Recruitment of CFS patients
All 20 hospital paediatric departments in Norway primary care paediatricians and general practitioners were invited to refer adolescents with CFS aged 12 to 18 years consecutively to the Department of Paediatrics at Oslo University Hospital, which served as a national referral center for young patients with CFS. To be eligible for the NorCAPITAL project, we required 3 months of unexplained chronic/relapsing fatigue of new onset. The patients were not required to meet any additional symptom criteria, in line with clinical Paediatric guidelines [9]. A standard form required the referral unit to confirm the result of clinical investigations considered compulsory to diagnose pediatric CFS (specialist evaluation, extensive hematology and biochemistry work-up, chest X-ray, abdominal ultrasound, and brain MRI). Also, the referring units were required to confirm that the patient (a) was hindered from normal school attendance due to fatigue; (b) was not permanently bedridden; (c) was not stroked by a medical or psychiatric disorder (including depression) and/or did not go through any concurrent demanding life event; and (d) did not use medicines (including hormone contraceptives) regularly. Patients considered eligible were summoned to our study center; a final decision on inclusion was made after a separate clinical examination combined with quality assessment of the previously conducted screening program. Details of the recruitment procedure and inclusion/exclusion criteria are described elsewhere [29].

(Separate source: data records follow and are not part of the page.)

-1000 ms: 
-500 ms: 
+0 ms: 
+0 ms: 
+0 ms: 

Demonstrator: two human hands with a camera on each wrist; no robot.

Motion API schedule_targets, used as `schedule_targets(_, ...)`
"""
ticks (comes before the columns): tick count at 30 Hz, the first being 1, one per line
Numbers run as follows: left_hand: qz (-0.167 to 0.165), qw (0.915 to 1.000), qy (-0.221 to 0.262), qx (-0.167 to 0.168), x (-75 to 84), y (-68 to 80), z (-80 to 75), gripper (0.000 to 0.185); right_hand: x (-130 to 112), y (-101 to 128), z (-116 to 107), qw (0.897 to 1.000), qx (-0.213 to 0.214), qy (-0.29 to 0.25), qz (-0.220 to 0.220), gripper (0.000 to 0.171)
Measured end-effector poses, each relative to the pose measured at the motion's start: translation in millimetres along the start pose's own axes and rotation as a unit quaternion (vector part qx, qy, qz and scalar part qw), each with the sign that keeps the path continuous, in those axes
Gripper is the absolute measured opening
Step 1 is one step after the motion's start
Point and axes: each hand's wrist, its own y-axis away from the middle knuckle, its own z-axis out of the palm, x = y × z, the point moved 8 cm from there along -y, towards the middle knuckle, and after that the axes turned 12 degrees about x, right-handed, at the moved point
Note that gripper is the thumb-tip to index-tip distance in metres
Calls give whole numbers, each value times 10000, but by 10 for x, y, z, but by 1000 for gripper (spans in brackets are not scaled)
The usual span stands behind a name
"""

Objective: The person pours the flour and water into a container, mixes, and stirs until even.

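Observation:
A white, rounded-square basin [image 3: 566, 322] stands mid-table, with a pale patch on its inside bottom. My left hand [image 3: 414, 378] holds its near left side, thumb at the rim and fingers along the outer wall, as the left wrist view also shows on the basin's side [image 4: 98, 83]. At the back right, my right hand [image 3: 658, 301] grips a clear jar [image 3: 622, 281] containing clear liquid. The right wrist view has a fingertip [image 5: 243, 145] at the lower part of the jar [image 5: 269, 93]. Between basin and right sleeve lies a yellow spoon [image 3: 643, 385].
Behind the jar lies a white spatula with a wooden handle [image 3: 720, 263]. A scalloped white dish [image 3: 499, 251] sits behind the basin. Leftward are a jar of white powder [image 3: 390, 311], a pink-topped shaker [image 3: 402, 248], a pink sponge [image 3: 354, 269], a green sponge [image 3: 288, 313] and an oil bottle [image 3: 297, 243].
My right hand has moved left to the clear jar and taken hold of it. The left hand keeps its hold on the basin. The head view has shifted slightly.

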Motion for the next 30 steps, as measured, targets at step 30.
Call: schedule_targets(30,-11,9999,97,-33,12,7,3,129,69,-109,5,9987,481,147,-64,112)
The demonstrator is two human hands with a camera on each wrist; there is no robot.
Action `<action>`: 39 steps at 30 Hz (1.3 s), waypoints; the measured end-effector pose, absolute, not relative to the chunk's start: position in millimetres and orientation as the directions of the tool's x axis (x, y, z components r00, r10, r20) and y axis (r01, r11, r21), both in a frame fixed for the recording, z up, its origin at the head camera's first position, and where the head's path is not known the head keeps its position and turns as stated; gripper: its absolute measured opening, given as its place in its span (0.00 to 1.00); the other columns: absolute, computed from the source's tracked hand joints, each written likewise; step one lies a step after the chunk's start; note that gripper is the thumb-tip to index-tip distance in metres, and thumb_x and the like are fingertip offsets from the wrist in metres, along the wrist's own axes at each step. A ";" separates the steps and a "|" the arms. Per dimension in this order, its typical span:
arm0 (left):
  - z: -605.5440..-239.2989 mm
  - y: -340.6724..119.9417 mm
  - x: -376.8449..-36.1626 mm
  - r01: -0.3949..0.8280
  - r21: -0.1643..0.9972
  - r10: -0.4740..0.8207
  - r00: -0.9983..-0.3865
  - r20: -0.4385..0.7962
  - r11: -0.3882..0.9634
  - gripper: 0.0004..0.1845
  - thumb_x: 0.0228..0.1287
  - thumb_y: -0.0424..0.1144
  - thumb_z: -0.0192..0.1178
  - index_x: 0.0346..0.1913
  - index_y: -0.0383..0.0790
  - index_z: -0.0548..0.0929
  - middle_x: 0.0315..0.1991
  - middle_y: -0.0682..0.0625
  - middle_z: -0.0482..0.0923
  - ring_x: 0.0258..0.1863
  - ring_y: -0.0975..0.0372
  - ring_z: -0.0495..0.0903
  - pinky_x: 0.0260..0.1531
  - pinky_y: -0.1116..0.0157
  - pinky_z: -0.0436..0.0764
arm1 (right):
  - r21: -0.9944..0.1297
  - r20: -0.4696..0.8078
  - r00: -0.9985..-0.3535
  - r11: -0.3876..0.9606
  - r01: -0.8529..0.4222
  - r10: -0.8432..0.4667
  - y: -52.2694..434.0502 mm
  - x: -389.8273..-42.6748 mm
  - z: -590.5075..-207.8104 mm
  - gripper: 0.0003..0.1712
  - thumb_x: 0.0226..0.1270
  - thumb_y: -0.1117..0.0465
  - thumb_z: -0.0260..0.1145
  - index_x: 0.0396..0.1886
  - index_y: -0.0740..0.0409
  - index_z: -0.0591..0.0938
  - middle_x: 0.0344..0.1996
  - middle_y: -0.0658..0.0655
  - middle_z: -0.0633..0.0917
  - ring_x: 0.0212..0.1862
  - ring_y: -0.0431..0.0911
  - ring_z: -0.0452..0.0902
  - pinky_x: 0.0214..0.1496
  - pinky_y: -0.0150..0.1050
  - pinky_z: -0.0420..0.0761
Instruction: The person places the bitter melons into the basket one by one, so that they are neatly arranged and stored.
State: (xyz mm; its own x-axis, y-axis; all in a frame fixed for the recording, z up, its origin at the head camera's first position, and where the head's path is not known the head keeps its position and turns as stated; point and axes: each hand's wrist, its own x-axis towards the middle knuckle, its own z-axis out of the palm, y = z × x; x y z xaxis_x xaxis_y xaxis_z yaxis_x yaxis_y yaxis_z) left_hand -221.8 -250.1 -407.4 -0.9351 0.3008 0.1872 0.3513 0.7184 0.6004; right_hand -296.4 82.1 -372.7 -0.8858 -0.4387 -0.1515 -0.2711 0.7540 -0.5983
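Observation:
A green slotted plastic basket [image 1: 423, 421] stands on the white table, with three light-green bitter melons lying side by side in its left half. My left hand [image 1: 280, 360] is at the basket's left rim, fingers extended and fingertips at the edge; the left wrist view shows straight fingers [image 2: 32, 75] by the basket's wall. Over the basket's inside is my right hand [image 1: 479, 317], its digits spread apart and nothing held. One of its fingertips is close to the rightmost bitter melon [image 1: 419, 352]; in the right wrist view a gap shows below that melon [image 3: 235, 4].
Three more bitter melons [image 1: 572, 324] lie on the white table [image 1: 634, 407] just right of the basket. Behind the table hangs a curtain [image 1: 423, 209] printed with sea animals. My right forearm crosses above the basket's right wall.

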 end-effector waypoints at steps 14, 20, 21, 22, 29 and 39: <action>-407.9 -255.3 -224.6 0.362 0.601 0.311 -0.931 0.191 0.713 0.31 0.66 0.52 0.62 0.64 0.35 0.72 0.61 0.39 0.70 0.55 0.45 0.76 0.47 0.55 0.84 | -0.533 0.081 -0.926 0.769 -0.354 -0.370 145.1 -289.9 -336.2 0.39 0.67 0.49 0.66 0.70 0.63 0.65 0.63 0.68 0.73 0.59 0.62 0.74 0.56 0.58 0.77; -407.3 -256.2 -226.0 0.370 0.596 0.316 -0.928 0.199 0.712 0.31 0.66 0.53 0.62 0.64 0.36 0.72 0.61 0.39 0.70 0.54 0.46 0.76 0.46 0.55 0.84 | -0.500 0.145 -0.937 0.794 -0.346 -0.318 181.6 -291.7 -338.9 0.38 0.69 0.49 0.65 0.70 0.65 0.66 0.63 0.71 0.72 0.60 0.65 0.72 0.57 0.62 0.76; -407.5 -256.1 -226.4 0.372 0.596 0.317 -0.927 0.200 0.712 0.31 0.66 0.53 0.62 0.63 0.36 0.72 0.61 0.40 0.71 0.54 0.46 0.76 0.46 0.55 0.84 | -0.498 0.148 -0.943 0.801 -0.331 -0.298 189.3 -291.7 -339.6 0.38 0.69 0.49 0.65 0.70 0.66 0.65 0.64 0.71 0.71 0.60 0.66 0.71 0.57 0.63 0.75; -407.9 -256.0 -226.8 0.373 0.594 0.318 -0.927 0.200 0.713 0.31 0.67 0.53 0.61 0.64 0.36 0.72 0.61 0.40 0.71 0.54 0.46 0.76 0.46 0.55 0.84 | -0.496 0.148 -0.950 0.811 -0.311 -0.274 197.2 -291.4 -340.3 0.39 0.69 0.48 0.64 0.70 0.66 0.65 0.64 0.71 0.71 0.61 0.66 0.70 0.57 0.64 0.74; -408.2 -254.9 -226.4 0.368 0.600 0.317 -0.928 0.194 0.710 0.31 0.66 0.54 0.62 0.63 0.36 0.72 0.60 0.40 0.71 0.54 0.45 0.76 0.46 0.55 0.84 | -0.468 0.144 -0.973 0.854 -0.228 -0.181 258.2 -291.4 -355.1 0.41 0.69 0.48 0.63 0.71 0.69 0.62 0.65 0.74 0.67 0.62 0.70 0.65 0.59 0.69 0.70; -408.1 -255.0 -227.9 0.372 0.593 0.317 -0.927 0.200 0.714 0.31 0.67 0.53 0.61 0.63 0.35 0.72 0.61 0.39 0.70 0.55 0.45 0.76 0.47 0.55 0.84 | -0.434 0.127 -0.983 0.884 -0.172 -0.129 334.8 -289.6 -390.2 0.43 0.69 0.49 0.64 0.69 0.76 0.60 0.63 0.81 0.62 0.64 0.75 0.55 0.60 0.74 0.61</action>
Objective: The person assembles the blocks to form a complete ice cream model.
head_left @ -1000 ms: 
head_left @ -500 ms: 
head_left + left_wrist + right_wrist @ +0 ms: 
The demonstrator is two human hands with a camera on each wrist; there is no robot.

All participants underwent an identical investigational program at baseline, 8 weeks and 30 weeks, which included a one day in-hospital assessment encompassing clinical examination, blood sampling, autonomic testing, and cognitive testing. Immediately afterwards, daily physical activity was monitored during seven consecutive days, and a self-administered questionnaire was completed.
Markers of biological aberrations
All methods for assessing markers of biological aberrations have been thoroughly described in previous publications from the NorCAPITAL project [30, 45, 50, 55, 58, 59]; a brief description is provided below.
Immunological markers were investigated by examining plasma CRP level through a high-sensitive assay (Roche Diagnostics, Indianapolis, IN, USA), and by measuring 27 plasma cytokines, including interleukins, chemokines and growth factors, using a multiplex technique (Bio-Plex Human Cytokine 27-Plex; Bio-Rad Laboratories Inc., Hercules, CA, USA) [58].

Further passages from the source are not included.